In the two decades after 1989, China accelerated its economic growth to an annual average of more than 10%, a powerful antidote to discontent. But that expansion is now causing problems of its own. As the country has grown richer, the spoils have been less equally divided. China doesn’t regularly publish its Gini coefficient, a statistic that measures the income gap. But in his last public comments before being removed from office, the populist party official Bo Xilai warned that the number had surpassed the level at which social unrest becomes likely.

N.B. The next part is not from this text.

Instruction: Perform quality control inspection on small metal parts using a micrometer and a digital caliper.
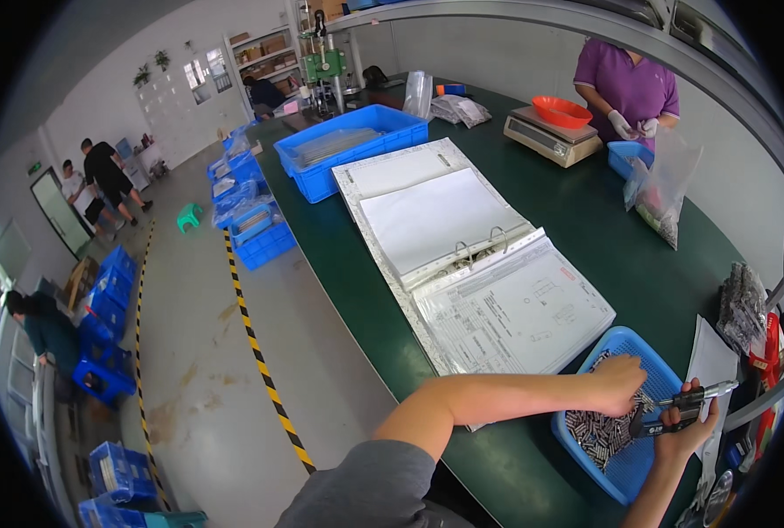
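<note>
My right hand [688, 433] is wrapped round a black and silver digital micrometer [654, 429], its silver barrel pointing up and to the right. The tool is held over the right side of a blue plastic basket [663, 365]. Many small metal pins [599, 433] fill the basket's bottom. My left hand [619, 385] reaches across into the basket, above the pins and close to the micrometer's measuring end. Its fingers are bent together, and whatever they hold is hidden from view.
An open ring binder [533, 304] with drawings lies left of the basket. Behind it are a large blue crate [307, 183] and a scale with a red bowl [561, 111]. A gloved co-worker [625, 88] stands opposite, near a plastic bag [665, 189]. Papers [711, 356] and packaged parts [742, 304] lie right.
</note>
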`<state>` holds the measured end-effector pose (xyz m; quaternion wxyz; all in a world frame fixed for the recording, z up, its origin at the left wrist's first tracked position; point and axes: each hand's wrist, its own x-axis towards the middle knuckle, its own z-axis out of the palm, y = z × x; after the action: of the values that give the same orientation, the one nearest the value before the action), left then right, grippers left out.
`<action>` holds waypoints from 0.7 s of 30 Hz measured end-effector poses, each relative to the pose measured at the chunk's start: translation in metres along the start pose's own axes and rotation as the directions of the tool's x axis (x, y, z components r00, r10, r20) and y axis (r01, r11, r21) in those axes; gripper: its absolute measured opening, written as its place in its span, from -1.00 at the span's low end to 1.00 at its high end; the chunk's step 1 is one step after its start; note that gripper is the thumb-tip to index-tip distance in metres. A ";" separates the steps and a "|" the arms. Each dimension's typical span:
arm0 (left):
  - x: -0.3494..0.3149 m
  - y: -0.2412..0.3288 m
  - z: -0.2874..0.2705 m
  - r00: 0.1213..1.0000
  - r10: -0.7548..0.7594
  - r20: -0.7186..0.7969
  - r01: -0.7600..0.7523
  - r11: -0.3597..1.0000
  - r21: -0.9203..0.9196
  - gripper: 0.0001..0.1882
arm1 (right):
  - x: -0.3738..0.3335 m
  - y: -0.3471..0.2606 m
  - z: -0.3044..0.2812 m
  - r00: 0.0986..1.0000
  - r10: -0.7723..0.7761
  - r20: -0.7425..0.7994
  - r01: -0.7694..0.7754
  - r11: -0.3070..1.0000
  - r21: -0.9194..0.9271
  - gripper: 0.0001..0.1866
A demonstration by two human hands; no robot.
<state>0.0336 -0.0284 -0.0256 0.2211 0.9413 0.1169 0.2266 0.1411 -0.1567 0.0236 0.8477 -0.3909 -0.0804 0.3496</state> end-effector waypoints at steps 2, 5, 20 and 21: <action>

The upshot is that the compact between party and people — prosperity in return for acquiescence — is nowhere as ironclad as before because the Chinese dream is no longer as widely achievable as before. The Chinese “have met with enormous economic success, but the gap between rich and poor is growing,” says Jerome Cohen, an expert on China’s legal system at New York University. “It’s creating great resentment.” Illegal land grabs by local officials and well-connected property developers are another source of outrage; China has seen at least two suicide bombings over the past year by people angered that they weren’t fairly compensated after being evicted from their homes. There’s anger too over the health and safety hazards of polluting factories built with little oversight.
It’s all enough to turn many ordinary citizens into activists in their fight for dignity. “The desire for justice is strong,” says Cohen. “The Chinese have patience, but when they’ve put up with it for too long they will find an outlet.” And government control of courts and media means that outlet is often the streets. Says Liu Yawei, director of the China program at the Carter Center, an Atlanta-based NGO that promotes human rights and conflict resolution: “If China doesn’t address issues of accountability, [it is] never going to be able to maintain stability.”